View Single Post
Old 02-19-2018, 10:01 PM
  # 1 (permalink)  
noneever
Member
 
Join Date: Jan 2016
Posts: 392
It finally happened-DUI and rock bottom

Well, it finally happened. After two years (at least) of knowing I had a problem with drinking and countless attempts at moderating and quitting and starting over and over again, it has come to this: a DUI and loss of my licence.
It happened two weeks ago and I'm just starting to process it. I have so many mixed emotions. I'm disgusted with myself for drink driving. I feel ashamed and depressed. But I also feel relieved because 1. No-one was hurt or killed- it could be so much worse than it is right now. and 2. There is no longer any doubt that continuing to drink will lead to heartache and ruin. It feels like the game is over- I can no longer hide it and pretend like I'm ok. I actually feel relieved that this happened. I think subconsciously I wanted something like this to happen.

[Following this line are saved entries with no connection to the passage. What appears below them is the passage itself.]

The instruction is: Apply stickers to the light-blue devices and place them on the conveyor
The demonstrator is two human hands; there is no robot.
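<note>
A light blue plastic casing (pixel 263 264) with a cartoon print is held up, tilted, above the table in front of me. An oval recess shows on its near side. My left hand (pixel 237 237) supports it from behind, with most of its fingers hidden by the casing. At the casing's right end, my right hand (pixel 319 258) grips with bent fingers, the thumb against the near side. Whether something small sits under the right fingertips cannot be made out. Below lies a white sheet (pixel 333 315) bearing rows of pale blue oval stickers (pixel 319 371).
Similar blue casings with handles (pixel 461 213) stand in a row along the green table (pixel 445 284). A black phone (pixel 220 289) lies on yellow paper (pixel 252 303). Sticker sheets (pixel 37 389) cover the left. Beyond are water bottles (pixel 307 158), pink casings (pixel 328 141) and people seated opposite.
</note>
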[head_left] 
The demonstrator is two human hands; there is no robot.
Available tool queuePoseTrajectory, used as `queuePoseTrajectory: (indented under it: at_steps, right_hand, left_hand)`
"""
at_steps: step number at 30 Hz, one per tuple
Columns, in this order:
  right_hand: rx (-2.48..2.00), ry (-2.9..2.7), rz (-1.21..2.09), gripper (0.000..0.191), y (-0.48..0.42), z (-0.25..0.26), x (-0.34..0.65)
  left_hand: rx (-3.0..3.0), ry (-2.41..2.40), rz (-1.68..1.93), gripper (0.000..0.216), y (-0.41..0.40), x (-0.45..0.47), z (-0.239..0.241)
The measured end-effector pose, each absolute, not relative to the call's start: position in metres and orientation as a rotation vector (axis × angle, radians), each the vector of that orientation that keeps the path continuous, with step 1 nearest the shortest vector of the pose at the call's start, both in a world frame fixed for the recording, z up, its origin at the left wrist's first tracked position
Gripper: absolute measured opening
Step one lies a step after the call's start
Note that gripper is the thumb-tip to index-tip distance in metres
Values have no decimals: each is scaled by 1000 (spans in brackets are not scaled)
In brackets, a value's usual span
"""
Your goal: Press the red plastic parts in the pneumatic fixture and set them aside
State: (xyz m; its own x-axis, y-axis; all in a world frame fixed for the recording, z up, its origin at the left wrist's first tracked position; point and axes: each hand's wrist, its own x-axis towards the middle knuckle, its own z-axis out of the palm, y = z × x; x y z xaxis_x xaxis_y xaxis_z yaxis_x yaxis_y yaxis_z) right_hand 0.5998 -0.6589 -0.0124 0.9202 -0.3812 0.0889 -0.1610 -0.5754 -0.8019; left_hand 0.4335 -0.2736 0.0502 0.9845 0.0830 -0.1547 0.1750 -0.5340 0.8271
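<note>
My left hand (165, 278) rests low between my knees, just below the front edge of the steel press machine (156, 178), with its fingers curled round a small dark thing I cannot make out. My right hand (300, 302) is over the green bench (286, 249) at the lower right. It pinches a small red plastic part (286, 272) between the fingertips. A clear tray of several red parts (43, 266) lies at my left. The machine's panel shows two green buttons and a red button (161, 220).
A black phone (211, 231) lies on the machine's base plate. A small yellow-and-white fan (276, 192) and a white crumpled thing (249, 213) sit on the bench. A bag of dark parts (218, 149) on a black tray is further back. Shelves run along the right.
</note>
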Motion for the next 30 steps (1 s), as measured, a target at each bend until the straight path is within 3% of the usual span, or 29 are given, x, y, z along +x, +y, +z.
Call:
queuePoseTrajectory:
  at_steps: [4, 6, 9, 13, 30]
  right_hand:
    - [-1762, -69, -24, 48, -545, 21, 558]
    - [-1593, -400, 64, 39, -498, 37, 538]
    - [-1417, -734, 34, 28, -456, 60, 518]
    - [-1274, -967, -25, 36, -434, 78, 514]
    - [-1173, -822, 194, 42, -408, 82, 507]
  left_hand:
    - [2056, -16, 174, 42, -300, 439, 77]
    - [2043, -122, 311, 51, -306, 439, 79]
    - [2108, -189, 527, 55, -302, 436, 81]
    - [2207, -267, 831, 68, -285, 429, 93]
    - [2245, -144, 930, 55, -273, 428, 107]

I haven't had any alcohol since the DUI. I started Campral a week ago because I just don't trust myself. So far, I have had next to no cravings to drink . I have no desire to play Russian Roulette any longer. But I also don't know what to do with myself now- I can't drive so I am very restricted as to where I can go and what I can do. I'm linking in with a D and A counsellor and just taking this one day at a time.
At times I feel very, very sad by the choices I've made in the past and overwhelmed by the enormity of rebuilding my life without alcohol.
To anyone out there who thinks they can moderate and that things can't get worse, I'm here to tell you that moderation is a lie when you are addicted to a neurotoxic substance and that things can most definitely get worse.
I'm thankful every day that I didn't kill or injure anyone. If I could take back all those times I drove drunk, said hurtful things, lied, betrayed myself and acted irresponsibly and selfishly, I would. But I can't, so here I am.
Don't be like me. If you think you have a problem with alcohol, you do. If you think you can beat this thing by sheer willpower or alone, you can't.
I'm scared about the outcome of court in a couple of weeks time. I'm scared that I have ruined everything. I'm scared of the unknown path before me. But I'm grateful to be here, sober and awake.